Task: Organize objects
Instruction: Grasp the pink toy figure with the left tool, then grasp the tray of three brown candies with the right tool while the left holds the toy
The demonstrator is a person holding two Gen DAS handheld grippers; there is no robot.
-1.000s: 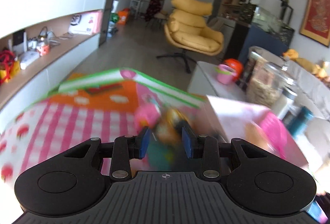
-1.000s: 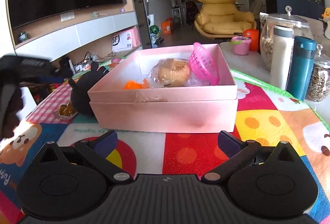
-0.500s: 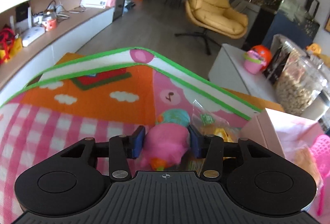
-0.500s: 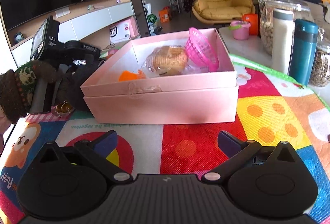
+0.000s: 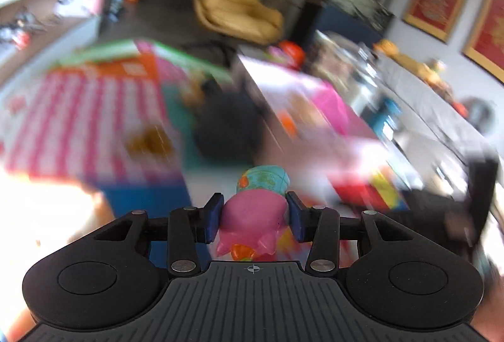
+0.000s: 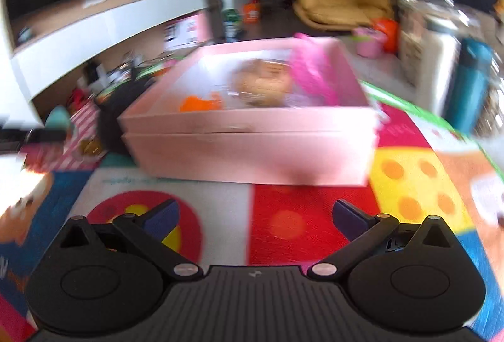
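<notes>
My left gripper (image 5: 254, 211) is shut on a pink toy with a teal head (image 5: 254, 217) and holds it above the colourful play mat (image 5: 94, 121). The left wrist view is blurred by motion. The open pink box (image 6: 252, 134) sits on the mat ahead of my right gripper (image 6: 255, 214), which is open and empty. Inside the box lie a wrapped brown bun (image 6: 263, 83), a pink basket (image 6: 315, 71) and an orange piece (image 6: 201, 102). The box also shows blurred in the left wrist view (image 5: 308, 109).
A black plush toy (image 6: 110, 121) lies left of the box, also in the left wrist view (image 5: 226, 128). A teal bottle (image 6: 472, 83), a white bottle and glass jars stand at the right. A yellow armchair (image 6: 340, 2) is behind.
My left gripper has lifted the pink toy off the mat and swung back and to the right. The right gripper has shifted slightly; both views are now blurred.
</notes>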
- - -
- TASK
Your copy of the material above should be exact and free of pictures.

- TASK SOLUTION
Task: Organize objects
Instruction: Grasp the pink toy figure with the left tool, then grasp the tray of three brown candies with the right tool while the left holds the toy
The demonstrator is a person holding two Gen DAS handheld grippers; there is no robot.
-1.000s: 
-1.000s: 
-0.500s: 
-0.500s: 
+0.000s: 
+0.000s: 
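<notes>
My left gripper (image 5: 254, 211) is shut on a pink toy with a teal head (image 5: 254, 217) and holds it above the colourful play mat (image 5: 94, 121). The left wrist view is blurred by motion. The open pink box (image 6: 252, 134) sits on the mat ahead of my right gripper (image 6: 255, 214), which is open and empty. Inside the box lie a wrapped brown bun (image 6: 263, 83), a pink basket (image 6: 315, 71) and an orange piece (image 6: 201, 102). The box also shows blurred in the left wrist view (image 5: 308, 109).
A black plush toy (image 6: 110, 121) lies left of the box, also in the left wrist view (image 5: 226, 128). A teal bottle (image 6: 472, 83), a white bottle and glass jars stand at the right. A yellow armchair (image 6: 340, 2) is behind.
My left gripper has lifted the pink toy off the mat and swung back and to the right. The right gripper has shifted slightly; both views are now blurred.
</notes>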

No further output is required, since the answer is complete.